Nothing but the text should be carried over: reproduce all the data exactly and leave out every image.

Data excerpt –

BEGIN

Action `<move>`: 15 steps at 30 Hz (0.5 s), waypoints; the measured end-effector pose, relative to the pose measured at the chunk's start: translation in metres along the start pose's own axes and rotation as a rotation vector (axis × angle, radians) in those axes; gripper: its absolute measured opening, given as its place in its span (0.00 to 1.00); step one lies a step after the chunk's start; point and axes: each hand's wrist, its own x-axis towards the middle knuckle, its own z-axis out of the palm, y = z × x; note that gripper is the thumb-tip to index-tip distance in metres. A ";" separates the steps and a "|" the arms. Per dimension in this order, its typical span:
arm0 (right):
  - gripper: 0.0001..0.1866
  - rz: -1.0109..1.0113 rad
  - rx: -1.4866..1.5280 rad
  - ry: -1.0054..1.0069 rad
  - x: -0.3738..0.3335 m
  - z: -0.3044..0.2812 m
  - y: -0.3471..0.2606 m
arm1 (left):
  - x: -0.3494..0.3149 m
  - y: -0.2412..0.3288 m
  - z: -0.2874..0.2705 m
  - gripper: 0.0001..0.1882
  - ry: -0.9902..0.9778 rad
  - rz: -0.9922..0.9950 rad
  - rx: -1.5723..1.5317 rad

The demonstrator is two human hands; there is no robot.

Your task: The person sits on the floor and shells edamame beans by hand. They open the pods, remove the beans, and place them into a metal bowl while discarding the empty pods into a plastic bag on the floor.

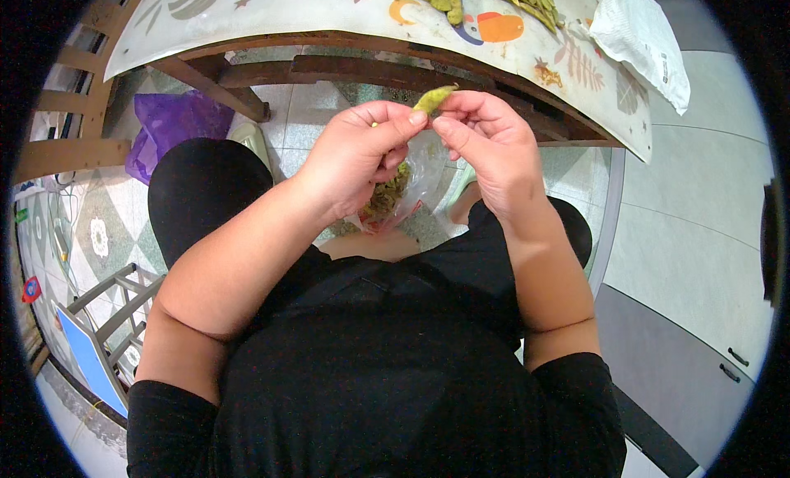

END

Exercise solution –
Action `<move>`: 15 steps at 30 Hz (0.5 s), waypoints; the measured end-effector pose, relative to the pose measured at the chunk's start: translation in metres along the start pose's own axes and rotation as a rotation vector (axis × angle, radians) in those axes; gripper: its absolute measured opening, given as its place in its span (0.00 to 1.00); step one lies a step after the chunk's start; point and axes: each hand's wrist, its own x-axis towards the middle knuckle, its own z-axis out of the palm, y = z × x; note that gripper is the thumb-tip to index-tip distance in metres. A ";" separates the steps and a "|" the arms. Per dimension in this order, its typical span:
arm0 (right):
  - gripper: 0.0001..0.1866
  - rz: -1.0109..1.0113 rad
  - rx: -1.4866..1.5280 rad
  - ry: -1.0054..1.0069 rad
  - x: -0.3738..0.3335 m
  - z: -0.3044..0.2812 m
  - y: -0.3471..0.2606 m
arm1 (left):
  - x: -0.3494..0.3149 m
  - y: -0.2412..0.3288 m
  - z: -0.2874..0.2705 m
  - gripper: 0.0001..0.1882
  - ry: -0.9902..0.9778 rad
  - rz: -0.9922..0.9950 rad
  - rx: -1.5723..1.5317 rad

The demonstrator is two human hands; there is no robot.

Your task: The person sits on the floor and shells edamame beans by hand. They open the pods, remove the beans, and place them into a metal bowl while discarding the empty pods into a plastic bag on the floor.

Here the output is complete.